中国では高齢者や重症化リスクの高い人々の間で新型コロナワクチンの接種が進んでいないため、集団検査とロックダウン(都市封鎖)の悪循環を断ち切ることができず、世界第2位の経済大国の足かせとなっている。
(1)「中国政府はここ数カ月でワクチン接種率を押し上げようと取り組んできた。だが、数千万人におよぶ60歳以上の国民は依然として未接種で、さらに多くの国民が流行中のオミクロン変異株の亜種から身を守るために必要なブースター接種(追加接種)を受けていない。中国当局は、最高指導部メンバーたちが接種したワクチンが国産であると発表し、ワクチンの深刻な副作用を巡る根拠のないうわさを否定することで、高齢者を中心に広がるワクチンへの懐疑的な見方やためらいを克服しようとしている」
中国製ワクチンが効かないことは周知のこと。噂話の好きな中国人が、この種の話には敏感に反応している。中国国民は、政府の発言を信用しないことで有名だ。昔から、「上に政策あれば、下に対策あり」の国である。必ず、逃げ道を探す国民である。
(2)「中国政府が23日発表したデータによると、7月22日時点で人口14億人のほぼ90%が少なくとも2回目接種を完了済みだ。60歳以上の高齢者も同様の割合で1回目接種を完了しているが、これは裏を返せば、2700万人以上が依然として未接種であることを示唆している。ブースター接種率ははるかに低く、人口の約57%、60歳以上では67%にすぎない。中国政府のデータによると、新型コロナ感染症による重症化や死亡のリスクが最も高い80歳以上の人々の25%以上がワクチン未接種であるほか、60%以上がブースター接種を受けていない」
下線部は、中国製ワクチンの効果が低いことと合わせて、時間が経てば経つほどワクチン効果はゼロ同然になっていく現実がある。この哀しい事実が、ゼロコロナを必要としている。「水みたい」と批判されてきた中国性ワクチンが、こういう事態を招いたと言える。

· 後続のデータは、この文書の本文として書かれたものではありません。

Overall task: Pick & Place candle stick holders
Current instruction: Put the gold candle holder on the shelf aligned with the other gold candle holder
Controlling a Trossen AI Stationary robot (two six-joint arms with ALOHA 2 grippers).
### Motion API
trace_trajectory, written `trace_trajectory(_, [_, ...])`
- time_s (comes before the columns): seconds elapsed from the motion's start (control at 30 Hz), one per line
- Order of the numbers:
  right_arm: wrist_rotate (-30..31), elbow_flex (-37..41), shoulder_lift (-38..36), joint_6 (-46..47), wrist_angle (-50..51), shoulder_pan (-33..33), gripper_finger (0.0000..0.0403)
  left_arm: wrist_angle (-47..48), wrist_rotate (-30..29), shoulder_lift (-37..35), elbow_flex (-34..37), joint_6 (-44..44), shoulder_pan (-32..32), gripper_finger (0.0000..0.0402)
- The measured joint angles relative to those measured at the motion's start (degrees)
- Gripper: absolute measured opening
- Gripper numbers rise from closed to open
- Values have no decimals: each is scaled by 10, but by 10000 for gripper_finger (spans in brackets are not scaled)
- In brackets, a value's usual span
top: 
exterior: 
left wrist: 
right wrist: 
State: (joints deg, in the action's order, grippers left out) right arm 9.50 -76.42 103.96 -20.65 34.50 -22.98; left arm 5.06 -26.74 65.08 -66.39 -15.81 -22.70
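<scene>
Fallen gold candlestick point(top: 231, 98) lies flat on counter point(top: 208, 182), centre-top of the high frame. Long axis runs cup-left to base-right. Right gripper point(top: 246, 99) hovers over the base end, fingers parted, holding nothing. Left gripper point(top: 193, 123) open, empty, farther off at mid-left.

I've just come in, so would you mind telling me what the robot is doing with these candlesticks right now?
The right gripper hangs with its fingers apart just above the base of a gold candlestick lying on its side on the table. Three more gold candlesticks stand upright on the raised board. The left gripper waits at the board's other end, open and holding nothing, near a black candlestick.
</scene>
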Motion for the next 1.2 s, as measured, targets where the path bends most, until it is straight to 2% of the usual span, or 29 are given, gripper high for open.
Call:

(3)「この数字は、中国の新型コロナ対策における重大な弱点を示している。中国は従来の技術で開発した国産ワクチンに依存しており、専門家によれば、重症化や死亡を十分に防ぐには少なくとも3回の接種が必要だ。ワクチン接種率の低さはまた、厳格なロックダウンと集団検査によって感染拡大を封じ込める「動態(ダイナミック)ゼロコロナ」戦略からの移行を阻む要因にもなっている。上海では今年前半、2カ月にわたり大規模なロックダウンが実施された」
効かないワクチンが、接種率を引下げている。これによって、やむを得ず「ゼロコロナ」に進まざるを得なくさせている。中国政府は、効かないワクチンの現実を知っている筈だ。

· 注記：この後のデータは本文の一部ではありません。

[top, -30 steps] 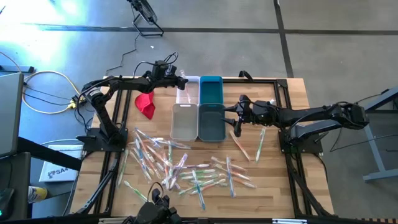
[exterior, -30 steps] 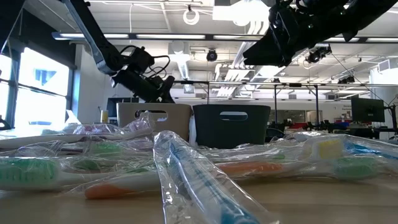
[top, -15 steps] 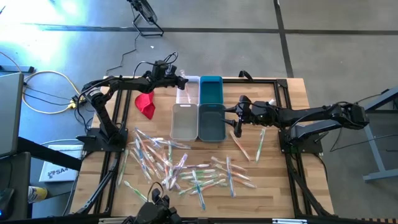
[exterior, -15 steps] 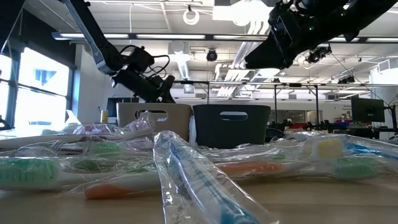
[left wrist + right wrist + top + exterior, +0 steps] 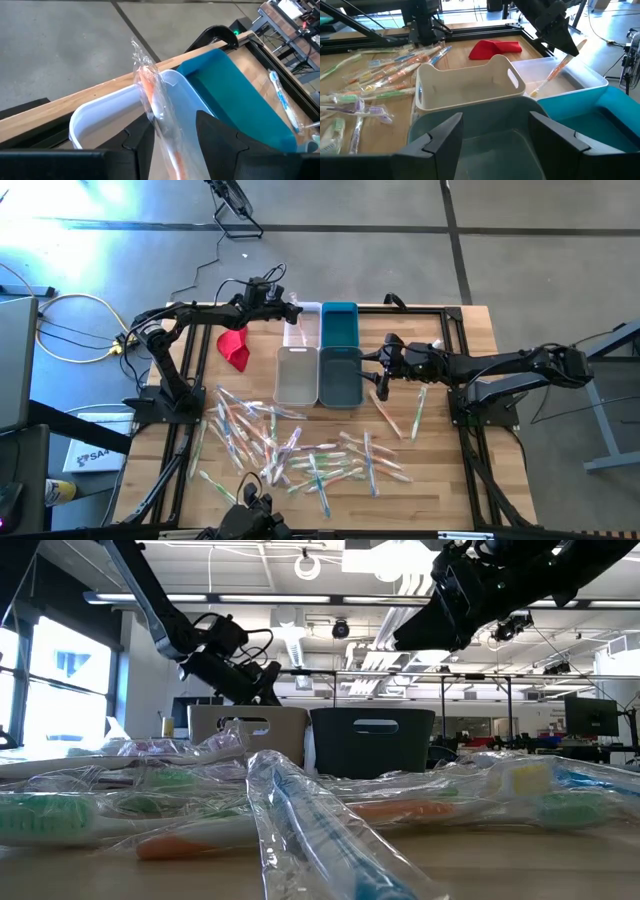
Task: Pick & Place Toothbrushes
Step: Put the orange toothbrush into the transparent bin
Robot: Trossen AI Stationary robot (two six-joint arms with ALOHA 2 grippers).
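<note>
Near edge of the table (image 5: 470, 320): big loose pile of wrapped toothbrushes (image 5: 290, 445) spread across the near half, dozens unsorted; in the low view they fill the foreground (image 5: 300, 810). A couple more lie apart on the right, near the right arm.

Middle: two bins side by side, a grey-white bin (image 5: 296, 374) on the left and a dark grey bin (image 5: 340, 375) on the right. Neither shows a toothbrush inside, as far as I can tell. Right gripper (image 5: 378, 366) hovers at the right edge of the dark bin, above it, fingers (image 5: 445, 140) spread apart with nothing between them; the wrist view looks straight into the empty dark bin.

Far: clear-white bin (image 5: 303, 322) on the left, teal bin (image 5: 339, 323) on the right. Red cloth (image 5: 235, 346) lies left of the bins. Left gripper (image 5: 285, 305) is over the far clear-white bin, clamped on one orange-handled toothbrush (image 5: 157, 107) in its wrapper, the brush hanging down toward the bin (image 5: 100, 115). Not released yet.

Progress: very early. One brush about to be dropped into the far bin, right arm empty, nearly the whole pile left to move. Bin contents at the far end are hard to make out from above.
</note>
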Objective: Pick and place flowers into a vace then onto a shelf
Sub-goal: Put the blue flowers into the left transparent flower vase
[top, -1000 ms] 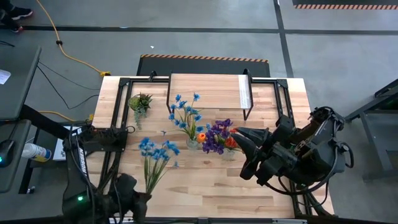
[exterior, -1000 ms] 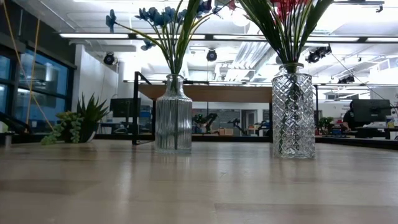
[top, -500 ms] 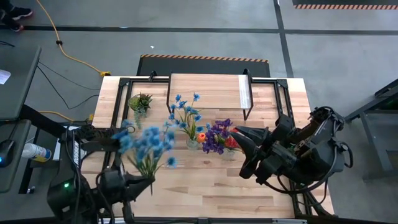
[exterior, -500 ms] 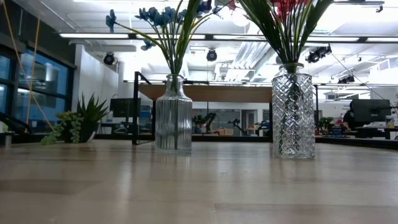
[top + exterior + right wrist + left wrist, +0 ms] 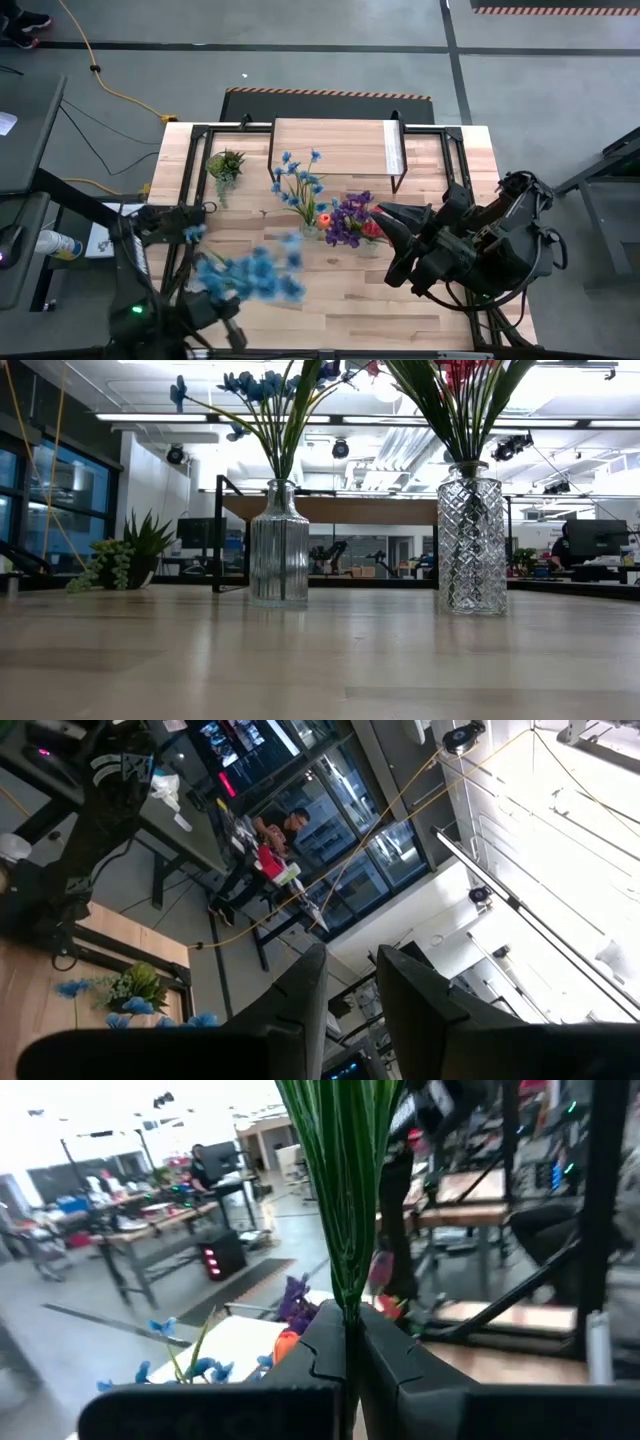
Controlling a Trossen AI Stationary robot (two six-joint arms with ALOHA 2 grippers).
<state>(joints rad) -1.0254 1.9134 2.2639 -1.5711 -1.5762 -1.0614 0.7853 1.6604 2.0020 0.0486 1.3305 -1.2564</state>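
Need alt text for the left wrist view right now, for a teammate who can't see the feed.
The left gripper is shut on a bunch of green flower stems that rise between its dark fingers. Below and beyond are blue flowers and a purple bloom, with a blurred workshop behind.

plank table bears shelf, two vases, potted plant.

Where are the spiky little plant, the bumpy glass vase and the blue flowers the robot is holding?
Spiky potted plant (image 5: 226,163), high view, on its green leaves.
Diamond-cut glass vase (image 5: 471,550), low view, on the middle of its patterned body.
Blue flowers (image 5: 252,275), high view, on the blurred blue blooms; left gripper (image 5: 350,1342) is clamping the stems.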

(4)「ワクチン接種のペースもここ数カ月で低下している。中国政府のデータによると、1日あたりの接種回数は2022年1月上旬の800万回余りをピークに減少しており、6月には100万回を大きく下回った。中国ではワクチンを巡る過去の不祥事に加え、高齢接種者を対象とする国産ワクチンの安全性と有効性に関するデータが不足しているため、国民の間で接種忌避が根強い。公式のワクチン接種ガイドラインは、発作が起こる慢性疾患患者について注意喚起している」
下線部は、小児用ワクチンで大掛かりな不正事件を指している。製薬メーカーと保健所が組んで、検査で落ちたワクチンを出荷させて死者を出した事件だ。「金のためなら何でもやる」中国社会の悪しき伝統が、現在のような危機克服時に足を引っ張っている。

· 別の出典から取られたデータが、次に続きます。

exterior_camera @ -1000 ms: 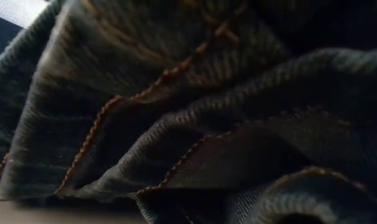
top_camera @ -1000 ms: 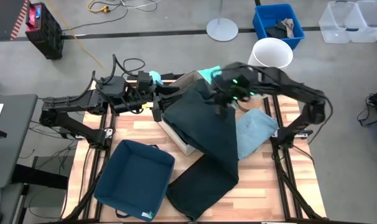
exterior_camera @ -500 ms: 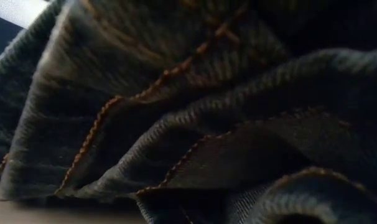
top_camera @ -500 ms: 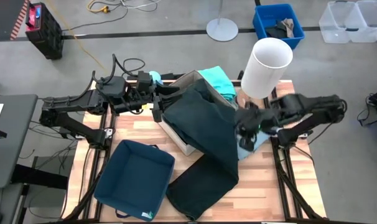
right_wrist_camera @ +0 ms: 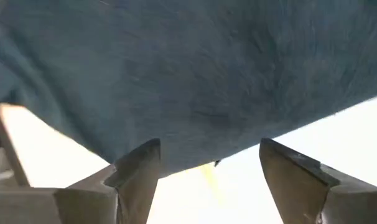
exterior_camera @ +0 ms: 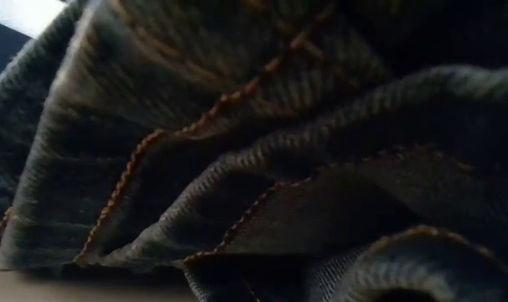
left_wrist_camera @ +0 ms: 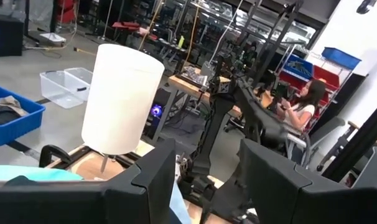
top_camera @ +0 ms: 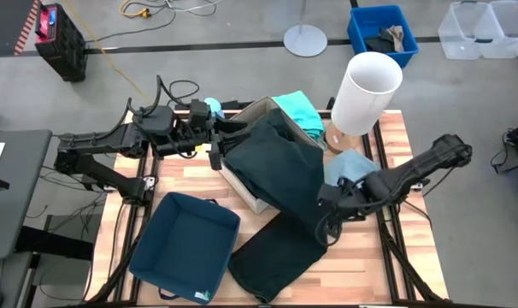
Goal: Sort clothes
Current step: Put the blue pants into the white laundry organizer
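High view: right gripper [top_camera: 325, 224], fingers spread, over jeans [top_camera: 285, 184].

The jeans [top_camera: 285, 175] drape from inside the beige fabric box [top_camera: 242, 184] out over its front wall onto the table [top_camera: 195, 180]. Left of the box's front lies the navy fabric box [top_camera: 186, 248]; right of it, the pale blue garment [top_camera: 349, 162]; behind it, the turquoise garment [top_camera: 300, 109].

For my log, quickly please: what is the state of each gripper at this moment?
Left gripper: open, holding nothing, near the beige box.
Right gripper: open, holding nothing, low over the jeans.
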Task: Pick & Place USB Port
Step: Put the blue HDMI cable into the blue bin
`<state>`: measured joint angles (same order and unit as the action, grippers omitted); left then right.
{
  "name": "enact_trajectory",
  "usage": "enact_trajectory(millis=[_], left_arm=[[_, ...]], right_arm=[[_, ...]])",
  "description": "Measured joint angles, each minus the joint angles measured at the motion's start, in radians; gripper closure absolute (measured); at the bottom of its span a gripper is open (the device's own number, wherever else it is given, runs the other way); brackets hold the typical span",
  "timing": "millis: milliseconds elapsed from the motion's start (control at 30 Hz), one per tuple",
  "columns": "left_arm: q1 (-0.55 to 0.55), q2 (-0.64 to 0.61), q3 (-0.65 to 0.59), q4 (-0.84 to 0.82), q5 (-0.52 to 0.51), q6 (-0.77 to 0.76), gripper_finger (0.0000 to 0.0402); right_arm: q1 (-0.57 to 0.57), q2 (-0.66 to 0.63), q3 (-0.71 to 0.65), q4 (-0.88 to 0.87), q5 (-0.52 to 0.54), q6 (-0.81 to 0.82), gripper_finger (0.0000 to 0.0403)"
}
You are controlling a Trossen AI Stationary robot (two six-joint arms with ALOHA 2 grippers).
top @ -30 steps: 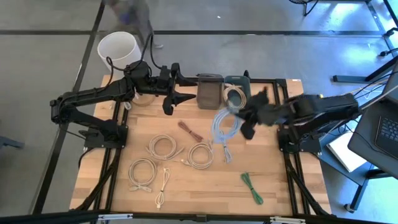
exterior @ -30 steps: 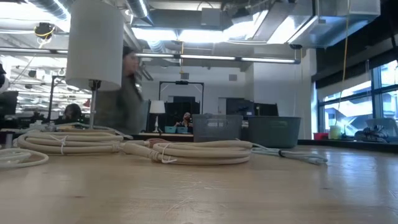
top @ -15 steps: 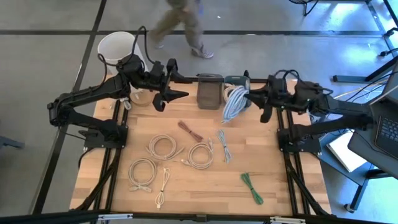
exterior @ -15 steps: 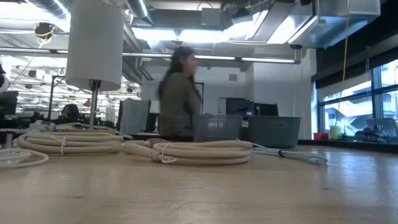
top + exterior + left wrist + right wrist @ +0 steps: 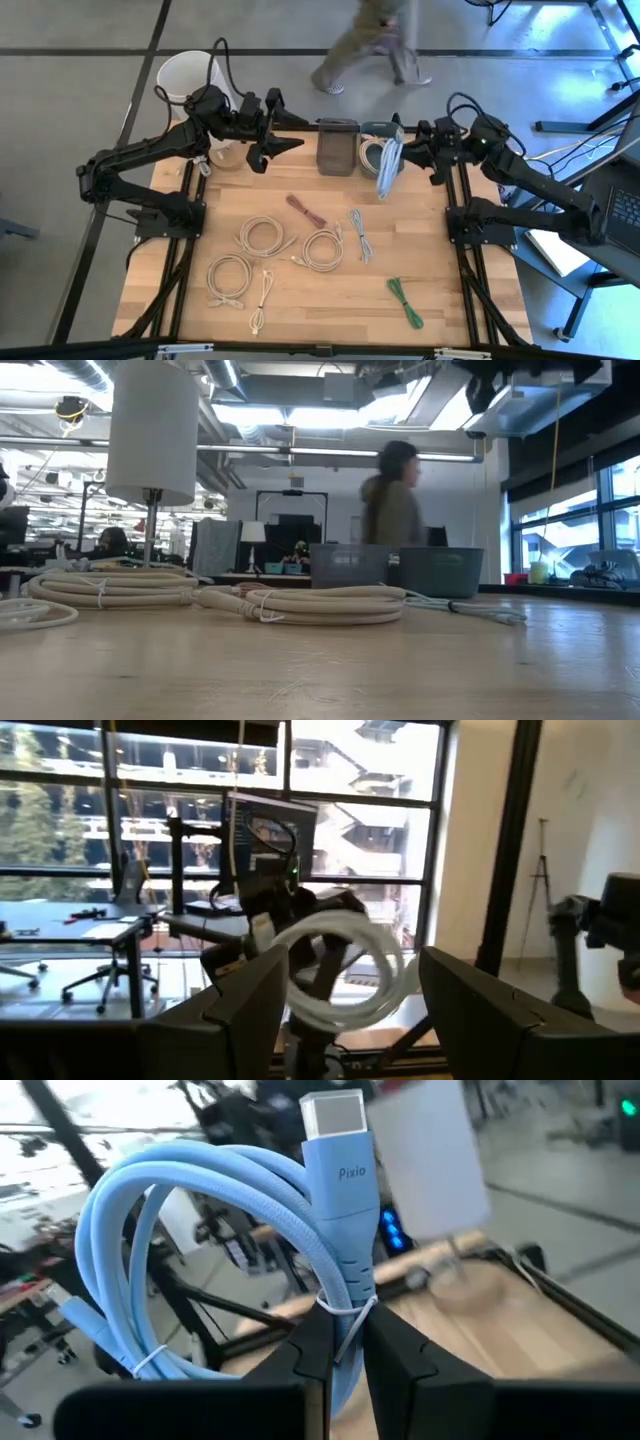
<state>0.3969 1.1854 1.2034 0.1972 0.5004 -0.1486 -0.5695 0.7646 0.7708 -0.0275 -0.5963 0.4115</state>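
Holding a blue cable (image 5: 388, 160) aloft over the bins at the table's far edge.

Right gripper (image 5: 412, 158) clamping its fingers (image 5: 305, 1355) together on the coiled blue cable (image 5: 215, 1230) just below the connector, loops hanging over the teal bin (image 5: 380, 132) holding a pale coil, beside the grey bin (image 5: 337, 146). Left gripper (image 5: 287, 133) hovering, jaws apart, near the far left corner by the white bucket (image 5: 186, 75), facing the right arm and its cable (image 5: 340, 970). Lying on the table (image 5: 300, 300): cream coils (image 5: 261, 237), a brown cable (image 5: 306, 211), a small blue cable (image 5: 360, 236) and a green cable (image 5: 405, 301). Person (image 5: 375, 40) walking past beyond the table, showing too in the low view (image 5: 392, 500) behind both bins (image 5: 440, 570).
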Motion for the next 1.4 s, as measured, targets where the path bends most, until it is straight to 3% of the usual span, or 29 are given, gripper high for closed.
enact_trajectory(millis=[300,600,933,1133,1400], left_arm=[[0.000,0.058,0.000,0.095,-0.012,-0.035,0.0181],[0.007,0.150,0.000,0.156,-0.008,-0.088,0.0181],[0.031,0.315,0.000,0.237,0.048,-0.221,0.0181],[0.049,0.459,0.005,0.501,0.058,-0.337,0.0181],[0.084,0.626,0.190,0.492,0.173,-0.433,0.0181]], right_arm=[[-0.327,0.126,0.000,-0.040,-0.273,-0.030,0.0366],[-0.531,0.330,0.000,0.092,-0.485,-0.016,0.0366],[-0.579,0.449,0.000,0.357,-0.635,0.119,0.0366],[-0.579,0.447,0.000,0.569,-0.658,0.270,0.0366],[-0.553,0.448,0.000,0.593,-0.657,0.281,0.0366]])
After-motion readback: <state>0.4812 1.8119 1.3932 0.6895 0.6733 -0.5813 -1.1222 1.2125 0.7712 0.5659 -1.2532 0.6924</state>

(5)「習近平国家主席のゼロコロナ政策が、比較的成功を収めていることも、接種促進の妨げになっている。一般の中国人の多くは感染リスクが低いことを理由にワクチン接種の必要性を感じなくなっているためだ。新型コロナ感染急拡大の波が他国を襲う中、中国は国家の誇りとしてゼロコロナ政策を掲げてきた。香港大学公衆衛生学院で疫学部門を率いるベン・カウリング教授は、「中国本土の高齢者がワクチン接種に消極的な主因の一つは、新型コロナのリスクが低いと考えられていることだ」とし、「ダイナミック・ゼロコロナ戦略を実施中の場所でワクチン接種の義務化が正当化されるとは思えない」と指摘する。「この場合、まれに発生する副作用のほうが、ワクチン接種で期待される利点より重視される可能性が高いだろう」
下線部は、中国の現状を見事に言い当てている。効かないワクチンどころか副作用もある。運悪ければ、白血病に罹る危険性もあるのだ。これでは、進んでワクチン接種を受ける気持ちにはなるまい。すべては、習近平氏が欧米製ワクチンを承認しない狭量さの招いた悲劇である。